2024.02.29
アボット・ワールドマラソンメジャーズの一つ、東京マラソン2024が3月3日に行われる。
JMCシリーズGSで、パリ五輪代表選考会マラソングランドチャピオンシップ(MGC)ファイナルチャレンジの男子ラストレース。つまり、このレースをもって男子マラソン代表3人の内定が決まることになる。
すでに昨年のMGCで小山直城(Honda)と赤﨑暁(九電工)の2人が代表に内定。同3位の大迫傑(Nike)が現時点で候補に挙がるが、MGCファイナルチャレンジ設定記録2時間5分50秒をクリアした最上位の選手が、3人目の代表に決まる。もし設定記録突破者がいなければ大迫が内定となる。
注目は日本記録2時間4分56秒を持つ鈴木健吾(富士通)。ここ2年はコンディションが整わない時期も長かったが、先日のオンライン取材では「練習は順調にできている」と話していた。22年の東京では2時間5分28秒と、MGC設定記録を突破した実績もある。「相性が良い」と言う東京で、悲願の五輪代表をつかみ取れるか。
前回の東京で2時間5分51秒をマークし、ブダペスト世界選手権では入賞まであと一歩に迫ったのが山下一貴(三菱重工)。設定記録はつまり、山下の自己記録以上ということになる。ブダペスト以降は疲労もなかなか抜けず、“連戦”となったMGCでも32位と破れたが、「去年の段階で2時間5分を切れる練習をしていたと監督からも言われているので、しっかり練習を積めれば」と自己新での五輪切符へ準備を整えている。同じく1年前の東京で2時間5分59秒を出した其田健也(JR東日本)も虎視眈々と狙う。
注目は東京五輪代表の服部勇馬(トヨタ自動車)。

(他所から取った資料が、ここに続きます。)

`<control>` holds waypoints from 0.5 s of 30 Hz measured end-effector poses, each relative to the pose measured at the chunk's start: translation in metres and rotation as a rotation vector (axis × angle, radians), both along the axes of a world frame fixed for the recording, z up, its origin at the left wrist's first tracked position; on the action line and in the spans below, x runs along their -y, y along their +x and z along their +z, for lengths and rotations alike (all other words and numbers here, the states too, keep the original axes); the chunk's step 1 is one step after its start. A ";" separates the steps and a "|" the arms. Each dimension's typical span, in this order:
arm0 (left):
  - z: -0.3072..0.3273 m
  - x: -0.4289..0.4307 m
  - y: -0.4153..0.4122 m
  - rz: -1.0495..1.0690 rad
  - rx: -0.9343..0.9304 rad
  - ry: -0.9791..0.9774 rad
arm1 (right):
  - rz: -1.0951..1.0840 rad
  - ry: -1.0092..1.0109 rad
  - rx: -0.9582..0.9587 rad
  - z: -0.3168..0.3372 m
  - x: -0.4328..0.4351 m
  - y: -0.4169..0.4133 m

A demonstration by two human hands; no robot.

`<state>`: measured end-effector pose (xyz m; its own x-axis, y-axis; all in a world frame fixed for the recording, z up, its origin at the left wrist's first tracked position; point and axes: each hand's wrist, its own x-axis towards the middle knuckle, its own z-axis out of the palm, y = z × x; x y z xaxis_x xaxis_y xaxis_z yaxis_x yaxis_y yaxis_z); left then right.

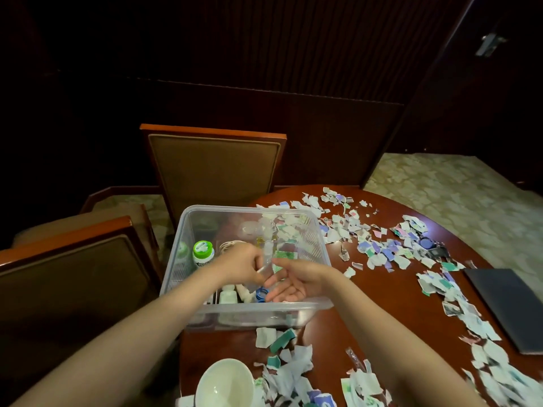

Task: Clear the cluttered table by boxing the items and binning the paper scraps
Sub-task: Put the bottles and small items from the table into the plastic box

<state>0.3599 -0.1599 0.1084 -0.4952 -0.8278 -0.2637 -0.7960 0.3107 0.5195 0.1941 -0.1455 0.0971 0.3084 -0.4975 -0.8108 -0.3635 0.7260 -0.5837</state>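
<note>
Head camera, looking down over a round dark wooden table (382,306). A clear plastic storage box (258,314) sits at the table's left edge, directly in front of the person, and both hands are over its open top.

The left hand (241,267) has its fingers curled and pinches a small clear object (268,257), which is blurred; it may be a tube or a small bottle. The right hand (296,282) lies just beside it, palm up, with fingers relaxed and loosely spread, holding nothing. Whether its thumb touches the object cannot be told.

The clear object is long and thin. Its long axis is close to upright, with the top leaning slightly away from the person and to the right. It hangs above the middle of the box.

Boxing looks partly done. Inside the box are a green-capped white bottle (202,254), small white items (227,295) and a blue cap (261,295).

Much is left to do. Torn paper scraps (382,251) cover the table's far, right and near sides, and no bin is in view. Still on the table are a white bowl (226,383) at the near edge, a flat dark rectangle (508,306) at the right, and a small dark item (435,251) among the scraps.

Two upholstered chairs (214,165) stand beyond and to the left.
</note>
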 end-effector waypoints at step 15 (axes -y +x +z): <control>-0.013 -0.001 -0.019 -0.154 0.122 0.127 | 0.242 -0.400 -0.913 0.006 0.024 0.012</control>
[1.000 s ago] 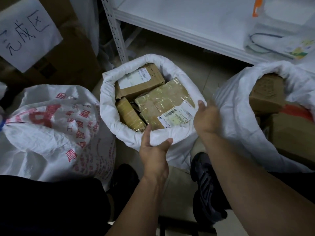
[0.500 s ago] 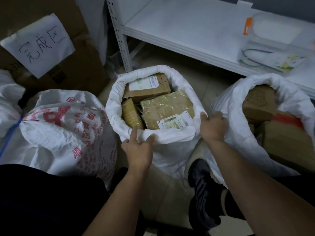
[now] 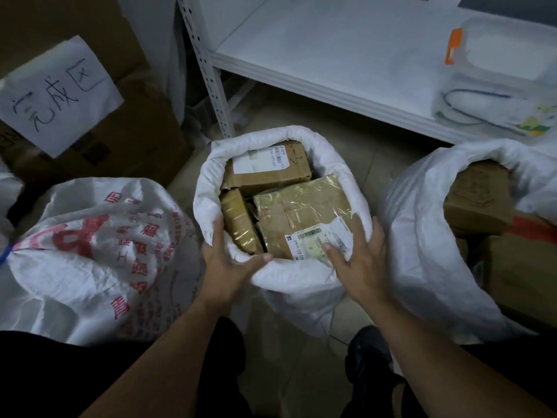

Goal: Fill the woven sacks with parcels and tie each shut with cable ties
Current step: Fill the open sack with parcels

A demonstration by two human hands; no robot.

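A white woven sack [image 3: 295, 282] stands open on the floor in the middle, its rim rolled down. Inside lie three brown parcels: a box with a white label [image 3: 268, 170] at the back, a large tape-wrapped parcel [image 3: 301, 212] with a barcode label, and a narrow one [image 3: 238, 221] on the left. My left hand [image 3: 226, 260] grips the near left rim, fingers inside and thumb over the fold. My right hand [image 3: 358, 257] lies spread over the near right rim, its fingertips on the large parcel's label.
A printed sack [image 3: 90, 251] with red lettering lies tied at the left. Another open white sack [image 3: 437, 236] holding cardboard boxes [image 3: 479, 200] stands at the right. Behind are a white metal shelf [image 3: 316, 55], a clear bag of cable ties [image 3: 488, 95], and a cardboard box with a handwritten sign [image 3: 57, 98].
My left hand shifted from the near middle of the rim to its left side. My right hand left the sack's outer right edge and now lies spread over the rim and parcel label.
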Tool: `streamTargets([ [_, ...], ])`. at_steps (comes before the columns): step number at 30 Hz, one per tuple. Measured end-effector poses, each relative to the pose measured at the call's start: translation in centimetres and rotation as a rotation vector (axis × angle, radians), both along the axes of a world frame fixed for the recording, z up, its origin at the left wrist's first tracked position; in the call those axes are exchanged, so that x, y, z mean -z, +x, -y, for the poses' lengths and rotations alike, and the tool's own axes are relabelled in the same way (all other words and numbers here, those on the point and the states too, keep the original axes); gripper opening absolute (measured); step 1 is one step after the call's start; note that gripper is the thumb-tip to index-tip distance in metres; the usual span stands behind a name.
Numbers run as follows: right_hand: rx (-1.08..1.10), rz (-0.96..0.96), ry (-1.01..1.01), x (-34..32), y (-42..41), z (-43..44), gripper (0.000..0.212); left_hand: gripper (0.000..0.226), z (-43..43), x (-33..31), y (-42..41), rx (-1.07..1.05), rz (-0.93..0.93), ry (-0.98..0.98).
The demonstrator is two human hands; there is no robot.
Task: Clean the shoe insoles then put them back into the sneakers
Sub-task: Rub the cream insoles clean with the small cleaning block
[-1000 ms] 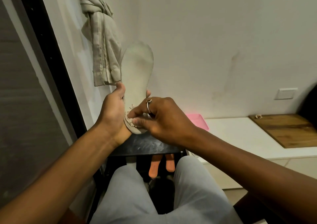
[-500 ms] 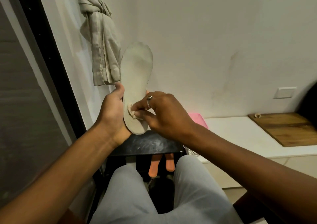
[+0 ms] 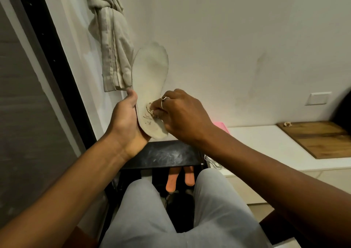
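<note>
pale insole [image 3: 152,71] upright in the gripping left hand [image 3: 125,118]; right hand [image 3: 182,113] pinches a wad [image 3: 149,110] against it; steady backing should help scrubbing.

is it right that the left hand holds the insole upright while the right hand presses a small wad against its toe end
Not quite. The head view shows the right hand pressing the small wad against the lower, heel half of the insole, not its toe end, which sticks up untouched. The left hand does hold the insole upright.
</note>
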State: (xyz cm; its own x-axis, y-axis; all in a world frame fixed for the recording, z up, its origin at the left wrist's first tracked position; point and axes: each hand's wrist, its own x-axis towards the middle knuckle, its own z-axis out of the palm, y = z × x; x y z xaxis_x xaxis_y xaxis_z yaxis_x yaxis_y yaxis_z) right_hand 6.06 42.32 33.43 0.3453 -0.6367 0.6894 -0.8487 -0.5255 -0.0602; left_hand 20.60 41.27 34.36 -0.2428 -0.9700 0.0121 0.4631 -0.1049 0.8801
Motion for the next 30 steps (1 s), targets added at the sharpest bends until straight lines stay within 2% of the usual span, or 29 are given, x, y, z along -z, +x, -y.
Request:
streamTargets([
  [5, -0.090, 0.109, 0.294, 0.6, 0.0, -0.5, 0.017, 0.072, 0.9, 1.0, 0.0, -0.041, 0.045, 0.063],
  [9, -0.212, 0.089, 0.551, 1.2, 0.0, -0.7, 0.010, 0.065, 1.8, 1.9, 0.1, -0.137, 0.088, 0.112],
  [14, -0.510, 0.268, 0.895, -0.2, -1.6, 1.4, 0.013, 0.062, 3.7, 2.5, 1.2, -0.189, 0.121, 0.135],
  [16, -0.573, 0.422, 0.925, -0.4, -2.3, 3.7, 0.015, 0.060, 4.8, 3.3, 1.8, -0.168, 0.142, 0.164],
  [19, -0.557, 0.638, 0.932, 1.1, -2.1, 8.0, 0.016, 0.033, 6.4, 5.9, 2.7, -0.158, 0.270, 0.204],
  [20, -0.546, 0.681, 0.948, 2.0, -1.8, 9.5, 0.018, 0.032, 6.8, 7.1, 3.0, -0.169, 0.316, 0.238],
  [22, -0.520, 0.735, 0.995, 4.3, -1.1, 12.2, 0.021, 0.036, 7.4, 9.1, 3.7, -0.161, 0.393, 0.320],
  [25, -0.484, 0.799, 1.086, 8.7, 0.3, 15.7, 0.020, 0.030, 9.1, 12.7, 5.5, -0.120, 0.537, 0.434],
  [30, -0.402, 0.862, 1.197, 16.2, 2.2, 20.1, 0.021, 0.021, 11.2, 17.0, 9.3, 0.068, 0.827, 0.621],
])
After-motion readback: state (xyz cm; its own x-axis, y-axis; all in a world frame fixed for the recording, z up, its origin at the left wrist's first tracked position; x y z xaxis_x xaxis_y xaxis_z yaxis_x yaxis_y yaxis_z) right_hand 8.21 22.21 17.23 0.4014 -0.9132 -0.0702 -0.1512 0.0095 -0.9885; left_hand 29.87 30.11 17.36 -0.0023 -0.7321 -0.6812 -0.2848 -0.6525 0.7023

長くケガに悩まされてきたが、ケニア合宿などを経て調子を上げてきた。全日本実業団対抗駅伝(ニューイヤー駅伝)では7区区間3位で優勝に貢献した。その後は再びケニア合宿を経て、2大会連続五輪代表へ突っ走る。同じトヨタ自動車からは、22年オレゴン世界選手権代表の西山雄介と、昨年のブダペスト世界選手権代表の西山和弥も出場する。細谷恭平(黒崎播磨)も2時間5分台の可能性を秘める。
パリ行きの切符、最後の一枚は。大迫か、それとも。
パリ五輪代表争いも熾烈だが、海外招待選手も魅力たっぷり。“キング”エリウド・キプチョゲ(ケニア)が2年ぶりに東京に降臨。2年前は2時間2分40秒をマークしたが、衰え知らずなだけに、さらなる記録更新もあり得る。また、2時間3分13秒のベストを持つヴィンセント・キプケモイ(ケニア)や昨年のロッテルダムで2時間3分50秒(2位)を出したティモシー・キプラガト(ケニア)と、世界最高峰のランナーがズラリと並ぶ。
女子の海外招待選手には、昨年のシカゴで2時間13分44秒をマークしているシファン・ハッサン(オランダ)が登場。世界選手権やオリンピックのトラック種目で日本でもおなじみだが、マラソンに挑戦してからは徐々に自己記録を更新しているだけに、東京で世界記録(2時間11分53秒)に迫ってもおかしくない。
他にもブダペスト世界選手権金メダルのアマネ・ベリソ・シャンクレ(エチオピア)、ブダペスト世界選手権代表で昨年の覇者、青森山田高卒のローズメリー・ワンジル(ケニア)とこちらも豪華なメンバーがそろった。
そして女子の日本勢最注目は新谷仁美(積水化学)。昨年はヒューストンで2時間19分24秒の自己新を叩き出した。かねてから五輪に向かわないと明言しているように、女子のMGCファイナルチャレンジ対象ではない東京にエントリー。狙うは「日本記録」のみ。前田穂南(天満屋)が大阪で出した2時間18分59秒をペースメーカーとして“アシスト”した新谷が、いよいよマラソン日本記録保持者となるか。
男女とも壮絶なレースとなる予感が漂う東京マラソン。日曜日の天候は晴れ予報、最高気温も13度前後と絶好のコンディションになりそう。優勝賞金は1100万円、世界記録には3000万円、日本記録には500万円のボーナスがつく。東京マラソンは3月3日、9時10分に都庁前をスタートし、都内を巡って東京駅前でフィニッシュする。東京マラソンは日本テレビ系列で朝9時から生中継される。